I haven’t had to worry about it too much so far, as my oldest is only eight. But suddenly in the past few months he seems to be approaching the years in which the influences of his sphere impacts who he is becoming as a person. I see it in his ‘tude; in his choices; in his new fondness for the word, “s***.”
My oldest is an independent thinker, and typically a leader among his peers. But he also is the type of kid who precariously balances with one foot in the land of good citizenship and the other in the sea of defiance. He really wants to please…but he is also impulsive at times, daring at others, and really likes to push boundaries. I wonder what would happen if one of his friends jumped off the proverbial Brooklyn Bridge—he might follow, especially if there was candy at the bottom.
For my oldest, the key to his staying out of “juvy” could solely depend on the types of kids he surrounds himself with. This has turned me into a hover mother—I’ve started leaning outside the door of my son’s bedroom (folding laundry of course!) to eavesdrop on his conversations with friends, carefully noting which of his friends whine; which ones use curse words; which ones name call.
My husband complains that this borders on invasion of privacy. I counter that it’s preventative care. He’s eight!

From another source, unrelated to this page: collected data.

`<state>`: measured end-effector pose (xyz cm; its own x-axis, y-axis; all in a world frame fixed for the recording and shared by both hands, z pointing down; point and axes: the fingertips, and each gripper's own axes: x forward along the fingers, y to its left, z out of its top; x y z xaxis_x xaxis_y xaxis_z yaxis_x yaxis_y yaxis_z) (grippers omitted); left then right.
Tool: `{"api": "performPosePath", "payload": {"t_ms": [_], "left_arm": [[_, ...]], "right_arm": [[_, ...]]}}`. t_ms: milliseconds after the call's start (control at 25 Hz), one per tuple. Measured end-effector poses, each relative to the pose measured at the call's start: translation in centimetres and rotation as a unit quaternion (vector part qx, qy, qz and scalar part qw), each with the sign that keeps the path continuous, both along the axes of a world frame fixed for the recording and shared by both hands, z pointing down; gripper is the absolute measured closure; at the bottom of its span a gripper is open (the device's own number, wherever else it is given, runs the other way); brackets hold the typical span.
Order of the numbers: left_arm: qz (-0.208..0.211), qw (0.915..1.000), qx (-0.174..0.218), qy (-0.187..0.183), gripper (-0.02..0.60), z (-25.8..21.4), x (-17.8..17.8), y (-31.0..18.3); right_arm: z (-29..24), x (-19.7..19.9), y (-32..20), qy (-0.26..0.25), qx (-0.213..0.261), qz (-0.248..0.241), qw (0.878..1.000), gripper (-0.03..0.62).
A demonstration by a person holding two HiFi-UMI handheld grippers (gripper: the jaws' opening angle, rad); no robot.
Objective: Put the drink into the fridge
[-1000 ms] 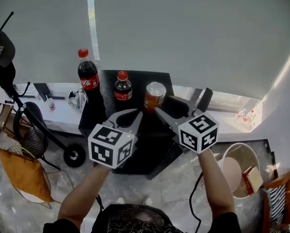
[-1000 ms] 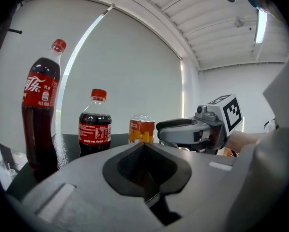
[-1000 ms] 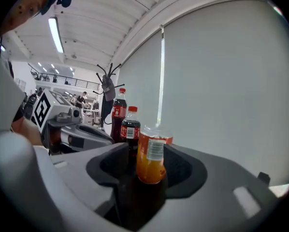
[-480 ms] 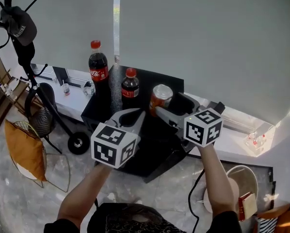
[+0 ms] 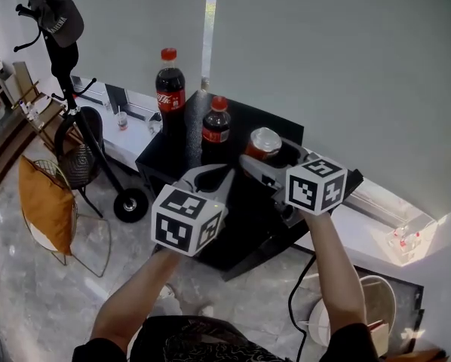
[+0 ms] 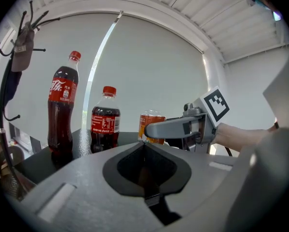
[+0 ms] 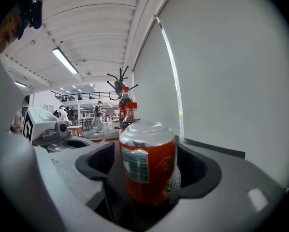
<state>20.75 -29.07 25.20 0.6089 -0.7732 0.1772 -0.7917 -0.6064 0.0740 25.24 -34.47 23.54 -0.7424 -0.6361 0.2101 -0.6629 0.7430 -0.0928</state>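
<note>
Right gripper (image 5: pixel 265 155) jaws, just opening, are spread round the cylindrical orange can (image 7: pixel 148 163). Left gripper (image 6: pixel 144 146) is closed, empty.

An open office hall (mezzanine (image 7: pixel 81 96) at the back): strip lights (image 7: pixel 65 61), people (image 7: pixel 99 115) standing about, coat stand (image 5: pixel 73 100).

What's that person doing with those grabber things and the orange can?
A person holds a hand-held gripper in each hand. The right hand-held gripper has just been opening its jaws, and the orange can stands between them on the black fridge. The left hand-held gripper is shut and empty. A tall cola bottle and a short cola bottle stand beside the can.
</note>
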Motion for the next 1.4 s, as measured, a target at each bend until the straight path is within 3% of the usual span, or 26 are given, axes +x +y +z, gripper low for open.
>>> {"api": "performPosePath", "payload": {"t_ms": [120,240,320,1000,1400], "left_arm": [[-0.008,1.0,-0.001,0.001,0.578,0.2,-0.1,-0.1],[-0.015,0.9998,-0.006,0.006,0.578,0.6,-0.1,-0.1],[-0.019,0.9998,-0.007,0.008,0.579,0.8,-0.2,0.0],[-0.027,0.9996,-0.009,0.002,0.579,1.0,-2.6,2.3],[-0.02,0.9998,-0.004,0.006,0.578,0.6,-7.6,6.0]], "right_arm": [[-0.2,-0.1,-0.5,-0.01,0.0,0.006,1.0,0.187],[-0.1,-0.2,-0.7,-0.004,0.002,0.006,1.0,0.252],[0.0,-0.2,-0.6,0.006,0.005,0.006,1.0,0.256],[-1.5,-1.1,2.1,0.006,0.019,0.023,1.0,0.262],[-2.7,-5.6,6.6,0.002,0.03,0.033,0.999,0.261]]}}
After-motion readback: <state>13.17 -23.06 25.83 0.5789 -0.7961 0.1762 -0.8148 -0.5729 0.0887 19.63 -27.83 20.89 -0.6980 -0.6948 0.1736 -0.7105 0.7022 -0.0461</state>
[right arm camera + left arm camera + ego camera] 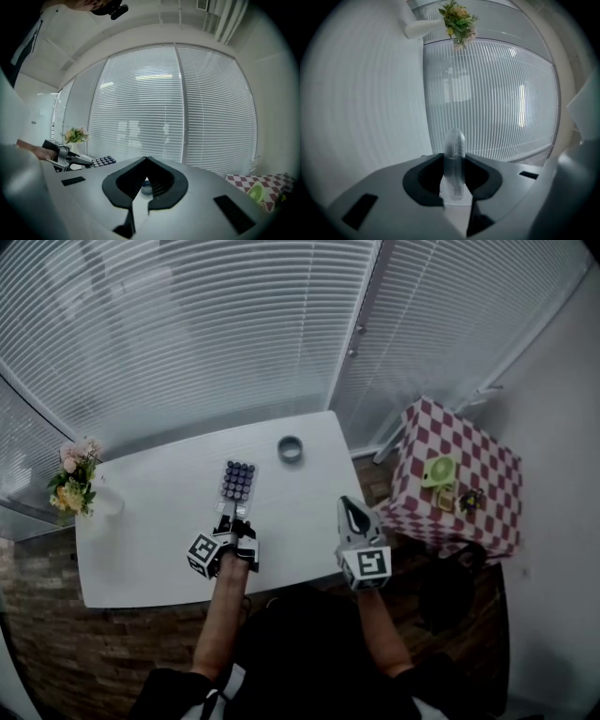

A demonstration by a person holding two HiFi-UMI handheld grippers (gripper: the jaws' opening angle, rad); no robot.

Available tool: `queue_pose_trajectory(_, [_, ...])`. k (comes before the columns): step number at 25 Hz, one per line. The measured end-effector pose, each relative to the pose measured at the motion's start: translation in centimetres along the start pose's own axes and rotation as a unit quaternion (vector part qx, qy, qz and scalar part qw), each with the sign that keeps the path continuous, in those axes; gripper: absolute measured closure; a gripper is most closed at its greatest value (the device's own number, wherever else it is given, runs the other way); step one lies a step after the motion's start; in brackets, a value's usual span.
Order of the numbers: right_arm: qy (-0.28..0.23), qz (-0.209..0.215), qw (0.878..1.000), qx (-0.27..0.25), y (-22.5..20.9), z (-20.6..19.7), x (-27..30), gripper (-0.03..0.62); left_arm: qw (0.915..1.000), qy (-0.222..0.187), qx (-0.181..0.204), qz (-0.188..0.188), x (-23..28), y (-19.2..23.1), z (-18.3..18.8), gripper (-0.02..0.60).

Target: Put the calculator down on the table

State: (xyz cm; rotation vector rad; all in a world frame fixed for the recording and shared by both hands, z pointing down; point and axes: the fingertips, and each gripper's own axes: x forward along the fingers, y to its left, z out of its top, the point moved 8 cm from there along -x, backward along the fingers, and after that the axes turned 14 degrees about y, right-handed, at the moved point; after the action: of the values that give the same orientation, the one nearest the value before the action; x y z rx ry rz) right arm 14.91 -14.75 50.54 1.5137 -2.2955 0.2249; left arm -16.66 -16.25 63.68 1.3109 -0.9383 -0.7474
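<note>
Our left hand-held gripper [232,518] is clamped on the near end of the calculator [238,481]. Its long axis runs straight ahead from the jaws, flat over the white surface [141,521] (contact unclear). The right hand-held gripper [353,514], pinched empty, sits apart.

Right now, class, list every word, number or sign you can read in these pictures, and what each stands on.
None can be read.
Calculator: key markings too small to read.
Marker cubes: black-and-white square patterns only, no words.
Small things on the checked table: too blurred to read.
</note>
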Motion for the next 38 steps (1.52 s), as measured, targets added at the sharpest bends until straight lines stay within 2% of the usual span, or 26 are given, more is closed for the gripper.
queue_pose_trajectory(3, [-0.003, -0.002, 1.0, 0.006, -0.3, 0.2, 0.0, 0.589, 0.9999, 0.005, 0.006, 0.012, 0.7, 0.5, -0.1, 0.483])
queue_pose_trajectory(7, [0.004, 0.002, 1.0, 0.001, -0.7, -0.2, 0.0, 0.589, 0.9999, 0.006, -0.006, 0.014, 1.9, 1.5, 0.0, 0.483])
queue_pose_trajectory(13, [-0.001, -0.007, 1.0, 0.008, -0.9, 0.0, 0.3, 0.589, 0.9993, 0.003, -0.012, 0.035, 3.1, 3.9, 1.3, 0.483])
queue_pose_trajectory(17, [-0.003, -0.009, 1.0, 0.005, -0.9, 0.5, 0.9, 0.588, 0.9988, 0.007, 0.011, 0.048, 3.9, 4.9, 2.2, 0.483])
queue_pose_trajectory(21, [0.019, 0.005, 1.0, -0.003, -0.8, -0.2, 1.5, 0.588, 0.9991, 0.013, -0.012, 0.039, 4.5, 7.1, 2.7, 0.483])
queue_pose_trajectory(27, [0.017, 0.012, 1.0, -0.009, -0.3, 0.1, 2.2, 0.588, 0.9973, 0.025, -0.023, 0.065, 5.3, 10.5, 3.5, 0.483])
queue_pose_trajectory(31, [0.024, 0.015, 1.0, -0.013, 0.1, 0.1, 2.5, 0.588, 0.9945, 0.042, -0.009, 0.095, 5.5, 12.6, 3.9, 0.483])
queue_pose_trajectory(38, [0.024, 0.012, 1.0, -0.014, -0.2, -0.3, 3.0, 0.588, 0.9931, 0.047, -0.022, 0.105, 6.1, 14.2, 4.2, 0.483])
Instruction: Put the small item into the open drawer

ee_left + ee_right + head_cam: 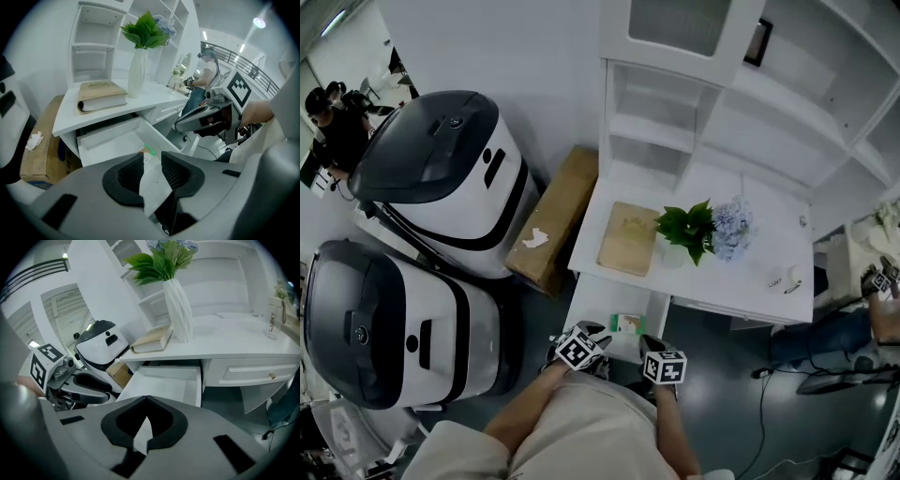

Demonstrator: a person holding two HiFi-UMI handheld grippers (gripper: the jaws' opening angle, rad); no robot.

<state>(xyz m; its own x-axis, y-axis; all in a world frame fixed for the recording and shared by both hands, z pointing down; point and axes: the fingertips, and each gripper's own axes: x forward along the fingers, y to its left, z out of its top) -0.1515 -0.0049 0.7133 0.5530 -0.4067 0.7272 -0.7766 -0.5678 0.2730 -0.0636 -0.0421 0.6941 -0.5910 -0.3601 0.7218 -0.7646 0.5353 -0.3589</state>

In addition to the snooping, I’m also doing my best to provide him with a foundation of understanding; of the power of making good choices; what qualities to look for in a friend; of trust; responsibility; loyalty. And when I do this, I also think back to my childhood and wonder, How much of my “goodness” can I take credit for and how much should be attributed to mindful parenting (on the part of my own parents)? A quietly hovering mother? A gently nudging father?
It’s hard to know for sure. But something tells me that I was just as lucky to have my parents—involved and casually meddling—as they were to have me.
MHS Kid
4:45 pm on Tuesday, May 31, 2011
Eavesdropping on him is not right. If he finds out you were, you could lose his trust in you. An 8 year old needs to be given space to explore the world. From the way you've described your child, inputs from you will just confuse him more. Let him make his own choices for now.